§ Assignment:
Pictures aside, repeat every entry exactly.

(Beginning of Source material)

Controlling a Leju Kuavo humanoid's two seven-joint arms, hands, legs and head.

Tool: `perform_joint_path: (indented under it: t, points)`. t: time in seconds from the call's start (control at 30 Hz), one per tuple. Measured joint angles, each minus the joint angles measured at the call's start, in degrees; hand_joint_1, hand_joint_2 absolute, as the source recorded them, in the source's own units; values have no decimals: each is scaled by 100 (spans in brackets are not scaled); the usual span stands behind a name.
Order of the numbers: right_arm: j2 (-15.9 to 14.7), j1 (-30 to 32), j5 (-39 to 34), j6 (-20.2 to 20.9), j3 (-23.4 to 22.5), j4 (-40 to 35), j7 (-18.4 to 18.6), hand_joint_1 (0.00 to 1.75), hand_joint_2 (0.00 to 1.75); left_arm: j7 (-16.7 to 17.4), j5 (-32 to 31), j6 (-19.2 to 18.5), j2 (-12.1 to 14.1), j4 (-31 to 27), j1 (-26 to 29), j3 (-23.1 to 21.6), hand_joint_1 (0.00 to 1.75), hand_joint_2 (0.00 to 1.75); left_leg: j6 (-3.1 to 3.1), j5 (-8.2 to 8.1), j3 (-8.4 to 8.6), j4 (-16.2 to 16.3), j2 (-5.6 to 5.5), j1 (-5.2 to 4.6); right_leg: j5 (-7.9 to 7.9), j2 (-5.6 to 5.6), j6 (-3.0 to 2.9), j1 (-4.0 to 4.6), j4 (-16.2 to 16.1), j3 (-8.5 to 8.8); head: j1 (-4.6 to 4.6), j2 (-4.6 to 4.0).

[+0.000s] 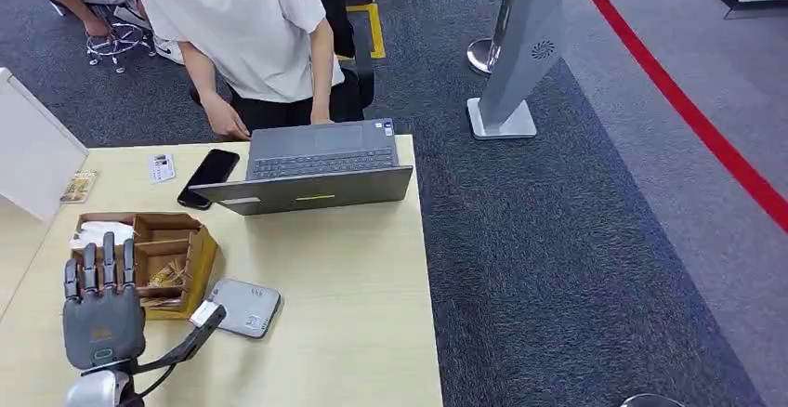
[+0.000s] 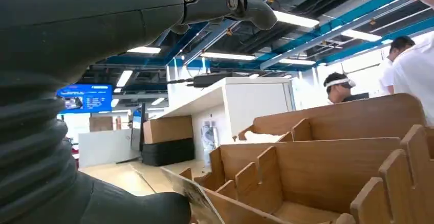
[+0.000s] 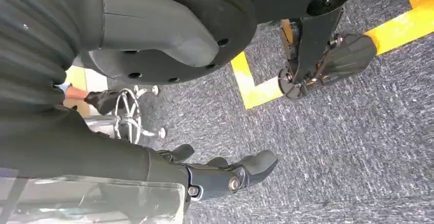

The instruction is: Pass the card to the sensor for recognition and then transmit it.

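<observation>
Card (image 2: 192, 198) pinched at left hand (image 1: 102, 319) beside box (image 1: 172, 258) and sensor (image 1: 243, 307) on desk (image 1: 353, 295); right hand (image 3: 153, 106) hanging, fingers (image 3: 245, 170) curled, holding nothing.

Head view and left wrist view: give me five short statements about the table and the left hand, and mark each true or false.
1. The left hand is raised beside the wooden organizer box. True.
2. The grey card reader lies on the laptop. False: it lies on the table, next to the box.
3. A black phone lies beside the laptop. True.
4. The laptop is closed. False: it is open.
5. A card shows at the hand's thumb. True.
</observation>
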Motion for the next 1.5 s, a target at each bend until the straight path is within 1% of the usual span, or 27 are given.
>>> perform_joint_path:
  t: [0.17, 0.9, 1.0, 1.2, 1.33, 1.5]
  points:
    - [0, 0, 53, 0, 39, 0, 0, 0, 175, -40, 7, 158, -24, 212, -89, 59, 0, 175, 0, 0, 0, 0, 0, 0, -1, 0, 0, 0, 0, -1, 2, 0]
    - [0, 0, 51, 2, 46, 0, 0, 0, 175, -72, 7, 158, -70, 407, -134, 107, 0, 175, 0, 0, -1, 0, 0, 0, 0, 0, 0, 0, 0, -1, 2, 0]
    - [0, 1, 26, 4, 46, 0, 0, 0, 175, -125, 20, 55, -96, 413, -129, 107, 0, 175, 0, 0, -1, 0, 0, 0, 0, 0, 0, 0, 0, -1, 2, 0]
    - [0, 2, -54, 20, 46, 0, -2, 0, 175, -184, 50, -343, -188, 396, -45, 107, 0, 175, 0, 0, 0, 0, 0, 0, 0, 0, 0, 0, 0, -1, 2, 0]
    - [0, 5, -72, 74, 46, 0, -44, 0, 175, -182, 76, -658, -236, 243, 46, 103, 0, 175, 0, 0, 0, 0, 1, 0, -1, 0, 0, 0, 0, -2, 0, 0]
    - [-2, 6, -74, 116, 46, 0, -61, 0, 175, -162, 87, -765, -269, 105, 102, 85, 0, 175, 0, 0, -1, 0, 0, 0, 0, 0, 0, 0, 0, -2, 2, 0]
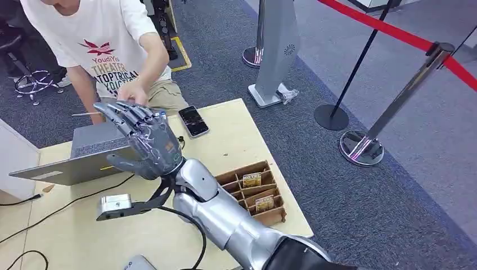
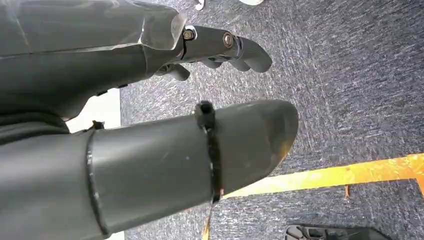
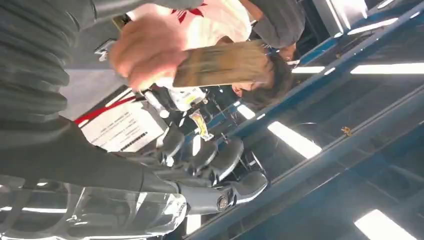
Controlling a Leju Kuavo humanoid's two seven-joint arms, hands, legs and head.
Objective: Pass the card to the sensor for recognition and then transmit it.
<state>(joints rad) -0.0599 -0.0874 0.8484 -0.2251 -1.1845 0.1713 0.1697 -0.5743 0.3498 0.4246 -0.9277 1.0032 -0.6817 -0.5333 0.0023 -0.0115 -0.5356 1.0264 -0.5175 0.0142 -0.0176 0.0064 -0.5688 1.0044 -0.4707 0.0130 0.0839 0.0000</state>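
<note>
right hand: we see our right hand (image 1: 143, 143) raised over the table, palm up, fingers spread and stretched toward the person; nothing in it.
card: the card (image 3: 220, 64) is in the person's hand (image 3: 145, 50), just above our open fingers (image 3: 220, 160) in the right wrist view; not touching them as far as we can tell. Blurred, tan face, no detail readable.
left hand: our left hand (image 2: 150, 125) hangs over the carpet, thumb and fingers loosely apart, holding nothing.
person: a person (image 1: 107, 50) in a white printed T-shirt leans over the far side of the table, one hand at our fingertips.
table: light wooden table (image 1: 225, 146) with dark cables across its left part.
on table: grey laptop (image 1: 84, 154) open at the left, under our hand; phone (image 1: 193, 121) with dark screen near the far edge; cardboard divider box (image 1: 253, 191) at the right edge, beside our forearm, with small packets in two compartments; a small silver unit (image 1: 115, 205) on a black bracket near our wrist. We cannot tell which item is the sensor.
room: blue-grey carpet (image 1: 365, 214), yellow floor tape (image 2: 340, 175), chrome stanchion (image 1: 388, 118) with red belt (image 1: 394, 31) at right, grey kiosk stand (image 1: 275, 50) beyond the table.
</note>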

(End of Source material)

§ Output:
Controlling a Leju Kuavo humanoid's two seven-joint arms, hands, legs and head.

Tool: `perform_joint_path: (indented under it: t, points)`. t: time in seconds from the call's start (control at 30 Hz), one per tuple. Measured joint angles, each minus the joint angles measured at the call's start, in degrees; hand_joint_1, hand_joint_2 absolute, as the source recorded them, in the source's own units; values have no decimals: each is scaled by 100 (spans in brackets are not scaled); the usual span stands behind a name.
Order of the numbers: right_arm: j2 (-15.9 to 14.7), j1 (-30 to 32), j5 (-39 to 34), j6 (-20.2 to 20.9), j3 (-23.4 to 22.5), j4 (-40 to 35), j7 (-18.4 to 18.6), hand_joint_1 (0.00 to 1.75), hand_joint_2 (0.00 to 1.75); left_arm: j7 (-16.7 to 17.4), j5 (-32 to 31), j6 (-19.2 to 18.5), j2 (-12.1 to 14.1), j4 (-31 to 27), j1 (-26 to 29), j3 (-23.1 to 21.6), hand_joint_1 (0.00 to 1.75), hand_joint_2 (0.00 to 1.75); left_leg: j6 (-3.1 to 3.1), j5 (-8.2 to 8.1), j3 (-8.4 to 8.6), j4 (-16.2 to 16.3), j2 (-5.6 to 5.5), j1 (-5.2 to 4.6); right_leg: j5 (-7.9 to 7.9), j2 (-5.6 to 5.6), j6 (-3.0 to 2.9), j1 (-4.0 to 4.6), j4 (-16.2 to 16.1), j3 (-8.5 to 8.8); head: j1 (-4.6 to 4.6), j2 (-4.6 to 4.0).

[+0.000s] 
[+0.000s] 
[+0.000s] 

The instruction is: Pass the card to the sensor for recognition and then transmit it.

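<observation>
Card (image 2: 192, 198) pinched at left hand (image 1: 102, 319) beside box (image 1: 172, 258) and sensor (image 1: 243, 307) on desk (image 1: 353, 295); right hand (image 3: 153, 106) hanging, fingers (image 3: 245, 170) curled, holding nothing.

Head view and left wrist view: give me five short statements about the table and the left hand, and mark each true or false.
1. The left hand is raised beside the wooden organizer box. True.
2. The grey card reader lies on the laptop. False: it lies on the table, next to the box.
3. A black phone lies beside the laptop. True.
4. The laptop is closed. False: it is open.
5. A card shows at the hand's thumb. True.
</observation>
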Motion for the next 1.5 s, a target at each bend until the straight path is within 1% of the usual span, or 27 are given.
>>> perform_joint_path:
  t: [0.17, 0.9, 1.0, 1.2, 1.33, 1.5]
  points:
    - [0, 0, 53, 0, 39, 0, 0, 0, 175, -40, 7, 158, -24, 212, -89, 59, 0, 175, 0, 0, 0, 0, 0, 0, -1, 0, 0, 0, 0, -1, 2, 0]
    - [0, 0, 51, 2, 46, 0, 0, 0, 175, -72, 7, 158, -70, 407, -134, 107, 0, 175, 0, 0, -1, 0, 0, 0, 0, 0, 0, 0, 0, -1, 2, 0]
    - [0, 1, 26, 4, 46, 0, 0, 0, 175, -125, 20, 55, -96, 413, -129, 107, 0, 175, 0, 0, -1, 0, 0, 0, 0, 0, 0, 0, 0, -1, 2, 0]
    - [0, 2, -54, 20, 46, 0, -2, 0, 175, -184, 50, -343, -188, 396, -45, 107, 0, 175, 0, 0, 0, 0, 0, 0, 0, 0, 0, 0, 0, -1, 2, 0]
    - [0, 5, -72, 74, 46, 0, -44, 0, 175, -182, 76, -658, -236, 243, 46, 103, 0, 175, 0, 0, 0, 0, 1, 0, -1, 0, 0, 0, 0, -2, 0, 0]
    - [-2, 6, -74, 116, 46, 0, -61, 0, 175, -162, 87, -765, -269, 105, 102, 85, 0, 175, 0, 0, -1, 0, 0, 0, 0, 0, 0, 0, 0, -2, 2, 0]
Controlling a Leju Kuavo humanoid's two seven-joint arms, hands, legs and head.
Objective: Pass the card to the sensor for recognition and then transmit it.
<state>(joints rad) -0.0599 -0.0874 0.8484 -0.2251 -1.1845 0.1713 0.1697 -0.5743 0.3498 0.4246 -0.9277 1.0032 -0.6817 -0.5333 0.0023 -0.0115 -0.5356 1.0264 -0.5175 0.0142 -0.0176 0.0064 -0.5688 1.0044 -0.4707 0.0130 0.0839 0.0000</state>
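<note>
right hand: we see our right hand (image 1: 143, 143) raised over the table, palm up, fingers spread and stretched toward the person; nothing in it.
card: the card (image 3: 220, 64) is in the person's hand (image 3: 145, 50), just above our open fingers (image 3: 220, 160) in the right wrist view; not touching them as far as we can tell. Blurred, tan face, no detail readable.
left hand: our left hand (image 2: 150, 125) hangs over the carpet, thumb and fingers loosely apart, holding nothing.
person: a person (image 1: 107, 50) in a white printed T-shirt leans over the far side of the table, one hand at our fingertips.
table: light wooden table (image 1: 225, 146) with dark cables across its left part.
on table: grey laptop (image 1: 84, 154) open at the left, under our hand; phone (image 1: 193, 121) with dark screen near the far edge; cardboard divider box (image 1: 253, 191) at the right edge, beside our forearm, with small packets in two compartments; a small silver unit (image 1: 115, 205) on a black bracket near our wrist. We cannot tell which item is the sensor.
room: blue-grey carpet (image 1: 365, 214), yellow floor tape (image 2: 340, 175), chrome stanchion (image 1: 388, 118) with red belt (image 1: 394, 31) at right, grey kiosk stand (image 1: 275, 50) beyond the table.
</note>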

This answer is complete.